▸ **TASK PROMPT**
Reproduce the section of the listing that begins at the line containing "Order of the" and finishes at the line containing "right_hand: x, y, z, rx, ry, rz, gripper". Include both end lines and nothing beyond them.

▸ **PROVIDED DATA**
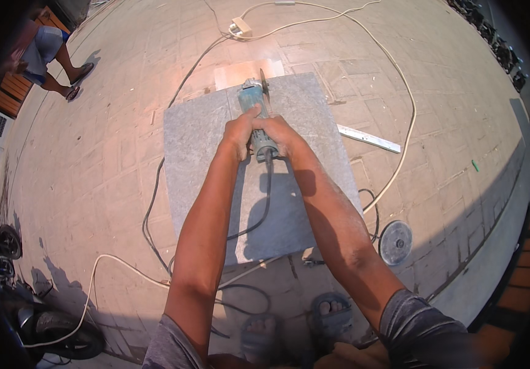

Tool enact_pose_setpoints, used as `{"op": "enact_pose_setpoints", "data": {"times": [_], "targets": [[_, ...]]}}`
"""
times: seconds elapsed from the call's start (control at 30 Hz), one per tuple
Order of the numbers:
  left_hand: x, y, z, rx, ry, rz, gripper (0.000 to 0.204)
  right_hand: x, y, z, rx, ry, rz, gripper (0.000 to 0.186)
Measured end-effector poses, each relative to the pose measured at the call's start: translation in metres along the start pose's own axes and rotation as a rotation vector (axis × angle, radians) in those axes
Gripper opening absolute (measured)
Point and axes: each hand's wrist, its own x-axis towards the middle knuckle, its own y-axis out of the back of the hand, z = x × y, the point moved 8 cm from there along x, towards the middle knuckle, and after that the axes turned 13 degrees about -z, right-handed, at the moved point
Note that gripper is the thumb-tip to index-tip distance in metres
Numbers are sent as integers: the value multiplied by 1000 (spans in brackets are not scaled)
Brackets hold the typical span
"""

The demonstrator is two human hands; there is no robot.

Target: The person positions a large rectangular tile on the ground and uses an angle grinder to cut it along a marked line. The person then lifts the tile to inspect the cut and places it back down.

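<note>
A teal angle grinder [252, 98] is gripped in both my hands over a large grey tile [200, 132] lying on the paving. My left hand [238, 132] wraps the left side of its body, and my right hand [277, 130] closes round the right side, nearer the rear. The thin disc [264, 81] stands on edge at the tool's right, close to the tile's far edge. Whether it touches the tile I cannot tell. From the grinder's rear a dark cord [269, 184] runs back over the tile toward me.
A white straight bar [369, 139] lies right of the tile, and a round grey disc [395, 243] near my right forearm. Beyond are a power strip [240, 28] and looping cables [409, 92]. A person [52, 58] is at the far left; parked motorcycles [68, 332] stand lower left.
</note>
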Motion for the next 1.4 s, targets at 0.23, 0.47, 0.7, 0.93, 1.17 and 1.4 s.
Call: {"op": "enact_pose_setpoints", "data": {"times": [0.23,0.47,0.7,0.93,1.17,1.4], "targets": [[0,3,-6,13,26,-2,46,-4,-1,7,1,-50,-5,29],[-9,-6,-12,34,88,-85,45,-14,0,8,-17,-61,12,28],[-10,-6,-16,33,68,-84,42,-24,-4,6,-28,-72,32,26],[-16,-4,-18,41,66,-48,41,-32,-8,8,-29,-100,26,25],[-21,-4,-21,21,38,11,48,-36,-8,10,-35,-105,28,27],[-34,-13,-14,42,49,-15,41,-39,-6,12,-20,-101,38,27]]}}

▸ **EXERCISE ANSWER**
Order of the numbers:
  left_hand: x, y, z, rx, ry, rz, gripper (0.000 to 0.204)
  right_hand: x, y, z, rx, ry, rz, gripper (0.000 to 0.186)

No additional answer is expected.